A importância das metaloproteinases de matriz na osteogénese tem sido descrita por vários investigadores, especialmente a MMP-2 e MMP-9. A MMP-2 (72 kDa) e MMP-9 (92 kDa) são designadas respectivamente de gelatinase A e B. Estas têm uma ampla especificidade de substrato, dos quais se destacam a gelatina e vários tipos de

colagénio, entre os quais o colagénio do tipo IV, um dos principais componentes da membrana basal (Murphy et al., 2002). Estes dados levam a acreditar que as MMPs são normalmente necessárias ao desenvolvimento e remodelação do tecido ósseo (Krane e Inada, 2008).

A MMP-2, na sua forma ativa (62 kDa) é uma das MMPs mais importantes na preservação da massa óssea. Esta é altamente expressa no desenvolvimento das células ósseas, em especial nos osteoclastos. Além disso, o potencial da MMP-2 é enfatizado pelas descobertas de que é capaz de clivar colagénios fibrilares nativos que potencializam pro-MMP-9. Este facto aponta para que tenham um papel fundamental na degradação da matriz óssea, contribuindo para o normal metabolismo ósseo (Krane e Inada, 2008).

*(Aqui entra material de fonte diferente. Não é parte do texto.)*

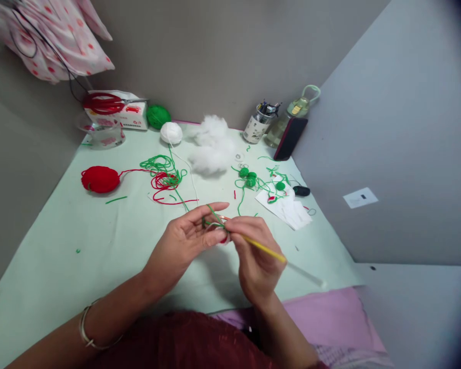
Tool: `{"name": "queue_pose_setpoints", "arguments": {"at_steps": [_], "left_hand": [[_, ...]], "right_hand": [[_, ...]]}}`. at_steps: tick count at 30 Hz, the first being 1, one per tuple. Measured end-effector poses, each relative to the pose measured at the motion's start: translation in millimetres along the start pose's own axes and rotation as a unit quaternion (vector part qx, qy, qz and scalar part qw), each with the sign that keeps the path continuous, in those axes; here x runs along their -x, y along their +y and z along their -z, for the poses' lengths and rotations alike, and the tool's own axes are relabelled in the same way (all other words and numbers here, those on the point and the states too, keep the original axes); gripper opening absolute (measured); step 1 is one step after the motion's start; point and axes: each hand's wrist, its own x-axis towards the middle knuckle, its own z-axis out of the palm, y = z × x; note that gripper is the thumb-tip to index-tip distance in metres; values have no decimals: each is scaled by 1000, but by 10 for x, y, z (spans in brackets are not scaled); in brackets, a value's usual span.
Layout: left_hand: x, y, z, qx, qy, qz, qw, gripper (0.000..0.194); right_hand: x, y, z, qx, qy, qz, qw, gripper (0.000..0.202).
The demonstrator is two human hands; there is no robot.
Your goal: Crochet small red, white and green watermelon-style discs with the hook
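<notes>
My left hand pinches a small crocheted piece in red and white, mostly hidden behind the fingers. Green yarn runs over its raised index finger and down to the piece. Held like a pencil, a crochet hook with a yellow handle and pale end lies in my right hand. The hook's tip meets the work between both hands. Beyond my left hand lies a loose tangle of green and red yarn.
Behind are a red yarn ball, a white ball, a green ball and fluffy stuffing. Scissors rest on a box at back left. Small green crocheted balls, a phone, a bottle and a pen cup stand right.
</notes>
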Motion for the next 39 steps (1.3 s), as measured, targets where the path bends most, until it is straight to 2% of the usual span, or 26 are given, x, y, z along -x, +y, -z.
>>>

A MMP-2 é a mais amplamente distribuída, estando associada a células do tecido conjuntivo, incluindo fibroblastos e osteoblastos. A sua indução difere fundamentalmente das outras MMPs devido a elementos promotores de genes distintos, que lhe conferem características de expressão constitutiva, indicando provavelmente um papel na dissolução de colagénios danificados ou desnaturados (Mansell et al., 1997).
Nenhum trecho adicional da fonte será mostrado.